3. Gather what you can. Pull together the relevant facts, figures and viewpoints. If you have web access, search and read real sources. If you do not, work from training knowledge and say so plainly.
4. Tag every claim. For each factual statement, attach a source (name it, and link it if you can). If there is no source, mark the claim as unverified.
5. Weigh the evidence. Note where sources agree, where they conflict, and which look more reliable. Do not paper over disagreement; surface it.
6. Write the short answer first. Two to four sentences that answer the question directly, with the confidence level stated honestly.
7. List the key findings, each with its source. Keep them concrete and skimmable.
8. Be honest about gaps. Spell out what is uncertain, contested, out of date, or simply not found.
9. Recommend next steps.
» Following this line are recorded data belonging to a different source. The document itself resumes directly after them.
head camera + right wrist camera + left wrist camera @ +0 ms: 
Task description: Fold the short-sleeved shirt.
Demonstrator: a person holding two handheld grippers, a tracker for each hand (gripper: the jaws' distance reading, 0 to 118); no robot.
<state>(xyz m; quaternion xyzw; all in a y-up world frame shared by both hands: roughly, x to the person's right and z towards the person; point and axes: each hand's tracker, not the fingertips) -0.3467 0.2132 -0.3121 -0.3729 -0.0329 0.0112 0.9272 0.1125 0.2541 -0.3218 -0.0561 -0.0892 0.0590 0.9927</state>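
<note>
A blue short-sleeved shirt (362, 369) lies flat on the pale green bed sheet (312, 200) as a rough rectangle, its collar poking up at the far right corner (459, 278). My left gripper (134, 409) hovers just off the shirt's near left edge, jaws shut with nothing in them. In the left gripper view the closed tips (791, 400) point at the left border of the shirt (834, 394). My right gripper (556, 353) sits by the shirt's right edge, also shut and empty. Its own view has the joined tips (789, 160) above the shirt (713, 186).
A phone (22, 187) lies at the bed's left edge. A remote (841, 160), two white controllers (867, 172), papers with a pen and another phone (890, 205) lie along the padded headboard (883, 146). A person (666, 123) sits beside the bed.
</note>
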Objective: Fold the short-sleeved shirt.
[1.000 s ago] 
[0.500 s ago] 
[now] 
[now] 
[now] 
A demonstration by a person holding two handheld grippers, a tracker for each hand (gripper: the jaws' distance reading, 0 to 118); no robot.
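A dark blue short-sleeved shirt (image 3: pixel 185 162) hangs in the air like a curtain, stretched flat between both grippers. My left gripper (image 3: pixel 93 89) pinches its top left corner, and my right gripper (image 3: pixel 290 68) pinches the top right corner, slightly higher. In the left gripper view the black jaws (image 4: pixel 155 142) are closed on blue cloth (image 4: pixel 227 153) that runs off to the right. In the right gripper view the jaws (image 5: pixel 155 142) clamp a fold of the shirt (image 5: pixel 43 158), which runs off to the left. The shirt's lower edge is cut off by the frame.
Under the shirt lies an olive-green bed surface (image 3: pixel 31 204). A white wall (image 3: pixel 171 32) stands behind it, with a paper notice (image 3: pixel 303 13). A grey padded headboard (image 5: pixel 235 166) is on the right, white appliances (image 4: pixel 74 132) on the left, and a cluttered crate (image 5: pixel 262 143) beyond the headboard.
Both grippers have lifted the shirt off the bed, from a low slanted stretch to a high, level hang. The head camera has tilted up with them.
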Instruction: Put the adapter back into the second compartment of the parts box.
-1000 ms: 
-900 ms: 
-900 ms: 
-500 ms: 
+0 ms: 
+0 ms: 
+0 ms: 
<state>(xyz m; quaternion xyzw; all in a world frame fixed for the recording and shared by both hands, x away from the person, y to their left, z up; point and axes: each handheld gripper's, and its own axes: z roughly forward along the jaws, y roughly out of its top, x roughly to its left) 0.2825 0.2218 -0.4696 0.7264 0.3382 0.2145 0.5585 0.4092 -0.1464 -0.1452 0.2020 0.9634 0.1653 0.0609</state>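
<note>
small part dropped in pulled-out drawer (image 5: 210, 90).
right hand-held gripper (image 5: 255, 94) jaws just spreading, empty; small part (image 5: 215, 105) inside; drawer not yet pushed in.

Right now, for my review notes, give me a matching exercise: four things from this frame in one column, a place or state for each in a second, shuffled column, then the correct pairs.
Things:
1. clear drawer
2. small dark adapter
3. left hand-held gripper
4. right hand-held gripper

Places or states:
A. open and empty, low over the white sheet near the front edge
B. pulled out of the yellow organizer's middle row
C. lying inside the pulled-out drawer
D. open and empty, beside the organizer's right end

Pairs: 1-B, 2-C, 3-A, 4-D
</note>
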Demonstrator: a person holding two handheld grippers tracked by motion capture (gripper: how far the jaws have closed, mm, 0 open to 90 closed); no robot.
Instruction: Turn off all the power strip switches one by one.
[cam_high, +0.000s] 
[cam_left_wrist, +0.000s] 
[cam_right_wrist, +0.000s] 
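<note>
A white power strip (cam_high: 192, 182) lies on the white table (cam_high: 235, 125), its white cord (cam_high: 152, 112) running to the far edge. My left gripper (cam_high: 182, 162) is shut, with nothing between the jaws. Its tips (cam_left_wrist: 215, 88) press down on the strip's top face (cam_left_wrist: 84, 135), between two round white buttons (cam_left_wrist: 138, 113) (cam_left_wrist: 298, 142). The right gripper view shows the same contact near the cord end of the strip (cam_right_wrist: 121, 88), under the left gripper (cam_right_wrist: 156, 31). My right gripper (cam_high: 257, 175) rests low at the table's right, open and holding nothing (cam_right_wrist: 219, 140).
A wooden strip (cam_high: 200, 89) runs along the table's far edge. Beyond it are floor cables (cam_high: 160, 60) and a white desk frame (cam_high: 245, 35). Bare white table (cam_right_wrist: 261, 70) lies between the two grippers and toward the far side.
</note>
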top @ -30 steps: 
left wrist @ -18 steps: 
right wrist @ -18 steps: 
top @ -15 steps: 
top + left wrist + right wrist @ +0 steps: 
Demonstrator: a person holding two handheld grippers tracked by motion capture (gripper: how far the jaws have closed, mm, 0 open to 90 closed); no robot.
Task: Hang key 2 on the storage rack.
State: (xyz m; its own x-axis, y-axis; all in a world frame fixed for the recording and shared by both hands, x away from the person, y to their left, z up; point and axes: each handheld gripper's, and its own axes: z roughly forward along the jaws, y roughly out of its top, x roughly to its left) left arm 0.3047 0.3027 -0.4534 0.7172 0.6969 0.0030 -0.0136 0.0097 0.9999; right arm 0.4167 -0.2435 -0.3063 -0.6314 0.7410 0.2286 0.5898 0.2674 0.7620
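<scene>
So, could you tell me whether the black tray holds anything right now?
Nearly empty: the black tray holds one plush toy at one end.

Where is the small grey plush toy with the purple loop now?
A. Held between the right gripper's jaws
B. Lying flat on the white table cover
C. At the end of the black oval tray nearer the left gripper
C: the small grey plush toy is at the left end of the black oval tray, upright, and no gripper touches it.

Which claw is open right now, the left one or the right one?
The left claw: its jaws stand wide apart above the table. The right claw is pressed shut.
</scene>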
A few concrete actions, including what to verify and where to look next.
10. Do a final honesty pass. Confirm nothing factual is sitting there unsourced and unflagged. If it is, fix it or flag it.

## Copy-paste prompt

```
You are my research assistant. Produce a structured, sourced research brief.

MY QUESTION:
[State the question plainly and specifically]

WHY I'M ASKING / THE DECISION BEHIND IT:
[e.g. choosing a tool, prepping a proposal, checking a claim]

CONSTRAINTS:
- Region/market: [e.g. Australia]
- Budget / size / timeframe: [optional]
- Must-haves and deal-breakers: [optional]

RECENCY: [How recent does the information need to be? e.g. last 2 years]
DEPTH: [Quick scan / thorough]

RULES YOU MUST FOLLOW:
1. If anything important is unclear, ask me up to 3 clarifying questions
   BEFORE researching. Otherwise begin.
2. Every factual claim must carry a source (name it, and link it if you
   can). If you cannot source a claim, label it clearly as UNVERIFIED.
3. Do not invent sources, titles, authors or links. If you are unsure a
   source is real, say so.
4. If you cannot browse the live web, state that plainly and tell me which
   facts are from training data and may be out of date.
5. Keep your recommendations separate from the evidence.

RETURN THE BRIEF IN THIS EXACT STRUCTURE:

## Question
[One-sentence restatement of what you're answering]

## Short answer
[2 to 4 sentences answering directly. State your confidence: high / medium / low, and why.]

## Key findings
- [Finding]. Source: [name + link, or UNVERIFIED]
- [Finding]. Source: [name + link, or UNVERIFIED]
(continue as needed)

## What's uncertain or contested
- [Gaps, conflicting sources, out-of-date info, things you couldn't find]

## Recommended next steps
- [Concrete actions, including what I should verify myself and where to look]

## Sources used
[List each source once, with its link if available]
```

## Expected output

A short brief, usually under a page, that follows the structure above. The short answer sits at the top so you get the conclusion before the working. Each finding is tied to a named source, and anything the AI could not back up is plainly marked unverified rather than hidden. The uncertainty section is real, not a token line: if sources disagree or the data is thin, you will see that. The next steps tell you what to check and where to go.

If you asked a vague question, expect a couple of clarifying questions first instead of a brief. That is the tool working as intended.

## Review checklist

Before you trust or forward the brief, check:

- Does the short answer actually answer your question, and does the stated confidence match the strength of the evidence.
- Does every factual claim have a source or an unverified flag. Be suspicious of any confident statement with neither.
- Did you open the two or three sources that matter most and confirm they exist and say what the brief claims.
- Are recommendations kept separate from facts, so opinion is not dressed up as evidence.
- For anything cost, date, version or "latest" related, did you check it against a current, live source.
- Does the uncertainty section feel honest. A brief with zero uncertainty on a real question is a warning sign, not a win.
- For high-stakes decisions, have you planned to run this past a qualified human before acting.